_Problem statement_
A faithful copy of all the data below, please; leave no line out.

+===+

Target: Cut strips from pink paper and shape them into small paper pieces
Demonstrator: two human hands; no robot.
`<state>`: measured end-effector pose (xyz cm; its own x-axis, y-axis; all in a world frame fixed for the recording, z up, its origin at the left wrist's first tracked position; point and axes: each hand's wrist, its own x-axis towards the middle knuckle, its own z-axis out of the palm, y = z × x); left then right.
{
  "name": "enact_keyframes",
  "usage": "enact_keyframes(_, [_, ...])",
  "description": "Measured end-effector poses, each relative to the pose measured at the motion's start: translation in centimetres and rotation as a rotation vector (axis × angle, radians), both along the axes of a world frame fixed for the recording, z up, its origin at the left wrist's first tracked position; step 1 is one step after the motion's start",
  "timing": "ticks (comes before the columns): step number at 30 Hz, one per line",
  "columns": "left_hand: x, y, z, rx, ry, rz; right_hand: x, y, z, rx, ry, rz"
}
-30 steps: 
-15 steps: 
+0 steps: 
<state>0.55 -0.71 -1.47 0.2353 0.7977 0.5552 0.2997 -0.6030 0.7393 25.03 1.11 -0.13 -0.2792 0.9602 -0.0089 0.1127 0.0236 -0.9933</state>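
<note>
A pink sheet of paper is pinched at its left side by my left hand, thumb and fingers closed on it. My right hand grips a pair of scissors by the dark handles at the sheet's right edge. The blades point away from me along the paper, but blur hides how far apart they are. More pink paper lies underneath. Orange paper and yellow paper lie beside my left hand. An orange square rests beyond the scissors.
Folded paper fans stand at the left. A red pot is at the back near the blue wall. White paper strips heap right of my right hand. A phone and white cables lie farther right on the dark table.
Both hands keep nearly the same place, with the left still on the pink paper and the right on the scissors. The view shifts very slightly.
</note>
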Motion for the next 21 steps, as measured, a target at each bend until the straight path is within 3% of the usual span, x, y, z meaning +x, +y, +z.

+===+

_Result below_
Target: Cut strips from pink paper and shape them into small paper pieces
Demonstrator: two human hands; no robot.
`<state>`: measured end-effector pose (xyz cm; its own x-axis, y-axis; all in a world frame fixed for the recording, z up, its origin at the left wrist's first tracked position; point and axes: each hand's wrist, its own x-axis towards the middle knuckle, its own z-axis out of the palm, y = z × x); left then right.
{
  "name": "enact_keyframes",
  "usage": "enact_keyframes(_, [_, ...])",
  "description": "Measured end-effector poses, each relative to the pose measured at the motion's start: translation in centimetres and rotation as a rotation vector (axis × angle, radians), both along the axes of a world frame fixed for the recording, z up, its origin at the left wrist's first tracked position; step 1 is one step after the motion's start",
  "timing": "ticks (comes before the columns): step number at 30 Hz, one per line",
  "columns": "left_hand: x, y, z, rx, ry, rz; right_hand: x, y, z, rx, ry, rz"
}
-30 steps: 
-15 steps: 
+0 steps: 
<state>0.55 -0.71 -1.47 0.2353 0.7977 0.5552 0.2997 -0.6030 0.7393 25.03 1.11 -0.13 -0.2792 0.9602 -0.0089 0.1127 0.0236 -0.9933</state>
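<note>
A pink sheet of paper is pinched at its left side by my left hand, thumb and fingers closed on it. My right hand grips a pair of scissors by the dark handles at the sheet's right edge. The blades point away from me along the paper, but blur hides how far apart they are. More pink paper lies underneath. Orange paper and yellow paper lie beside my left hand. An orange square rests beyond the scissors.
Folded paper fans stand at the left. A red pot is at the back near the blue wall. White paper strips heap right of my right hand. A phone and white cables lie farther right on the dark table.
Both hands keep nearly the same place, with the left still on the pink paper and the right on the scissors. The view shifts very slightly.
</note>
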Motion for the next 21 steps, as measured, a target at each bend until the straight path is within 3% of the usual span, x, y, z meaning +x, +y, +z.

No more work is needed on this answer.